= Kan Mori =

Japanese Imperial Navy officer (died 1944)

Kan Mori (森　寛, died 7 May 1944) was a rear admiral in the Imperial Japanese Navy. He was from Okayama. He was killed in the last months of World War II.

He was a graduate of Naval Academy Etajima Class 48 on 16 July 1920, ranking 146th of 172 cadets.

==Assignments==
He was posted to the armored cruiser Iwate, remaining aboard until 9 April 1921, when he was reassigned to the light cruiser Tama. He was promoted Ensign on 1 June 1921, and on 1 December of that year was ordered to attend the Torpedo School, graduating from its Basic course on 8 April 1922. He was immediately ordered to the Naval Gunnery School, graduating from its Basic course on 12 July 1922, and was posted to the destroyer Kiku. On 30 May 1923, he was assigned to the destroyer Numakaze, and promoted Sub-Lieutenant on 1 December. He remained aboard Numakaze until 1 December 1924.

On 1 September 1925, he was appointed a Division Officer aboard battle cruiser Haruna, being promoted to Lieutenant on 1 December of that year. He remained aboard Haruna until 1 February 1926, when he was appointed Torpedo Officer of the destroyer Hakaze. On 1 December 1926, he returned to the Torpedo School, graduating from its Advanced course on 1 December 1927. He was appointed Torpedo Officer of the destroyer Hatsuyuki on 20 September 1929, then Torpedo Officer of the light cruiser Kinu on 1 November 1930, and Torpedo Officer of the destroyer Uranami on 1 December 1931.

He received his first command, the destroyer Wakatake on 1 December 1932, and was promoted Lieutenant Commander on 15 November 1933. On 22 October 1934, he assumed command of the destroyer Nokaze, remaining in that post until 23 May 1935. On 15 June 1935, he assumed command of the destroyer Kikuzuki until 20 June 1936, and was appointed CO of the destroyer Sawakaze from 1 December 1936 - 15 November 1937.
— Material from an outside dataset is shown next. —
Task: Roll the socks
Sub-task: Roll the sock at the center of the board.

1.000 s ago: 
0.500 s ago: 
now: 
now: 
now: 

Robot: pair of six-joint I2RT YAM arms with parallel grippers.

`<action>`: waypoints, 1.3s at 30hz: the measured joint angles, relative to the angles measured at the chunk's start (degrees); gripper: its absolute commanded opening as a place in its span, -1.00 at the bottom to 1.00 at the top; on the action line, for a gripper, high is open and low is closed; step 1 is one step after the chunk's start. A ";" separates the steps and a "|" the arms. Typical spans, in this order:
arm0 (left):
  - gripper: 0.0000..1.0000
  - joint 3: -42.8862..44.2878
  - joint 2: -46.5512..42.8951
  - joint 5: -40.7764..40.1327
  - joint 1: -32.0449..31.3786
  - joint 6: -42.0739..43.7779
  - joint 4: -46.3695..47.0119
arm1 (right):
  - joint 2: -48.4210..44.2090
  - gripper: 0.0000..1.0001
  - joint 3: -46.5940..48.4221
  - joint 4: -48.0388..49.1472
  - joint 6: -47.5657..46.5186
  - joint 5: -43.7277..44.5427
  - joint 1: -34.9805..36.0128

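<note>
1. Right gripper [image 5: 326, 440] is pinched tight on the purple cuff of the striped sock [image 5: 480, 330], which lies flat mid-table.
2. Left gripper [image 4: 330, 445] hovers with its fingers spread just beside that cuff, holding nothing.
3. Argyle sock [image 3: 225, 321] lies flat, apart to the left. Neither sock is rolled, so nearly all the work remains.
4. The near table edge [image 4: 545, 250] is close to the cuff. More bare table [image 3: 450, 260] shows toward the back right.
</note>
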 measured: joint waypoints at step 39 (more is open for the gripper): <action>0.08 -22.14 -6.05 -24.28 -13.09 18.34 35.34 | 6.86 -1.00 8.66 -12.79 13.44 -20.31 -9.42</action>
He was promoted Commander on 15 November 1938, and served as Executive Officer of the seaplane carrier Chitose from 1 November 1940 - 20 August 1941.

==Death==
Promoted Captain on 1 May 1943, he was appointed Director of the 1st Naval Replenishment Department on 28 January 1944, and died on Saipan under unknown circumstances on 7 May. He was posthumously promoted to Rear Admiral.

The Japanese Dōmei news agency reported on 22 September 1944 that he had “died in action” but gave no details.

The dispatch, recorded by a Federal Communications Commission monitor, said that the Yokosuka naval station, near Tokyo, had listed him as a fatality.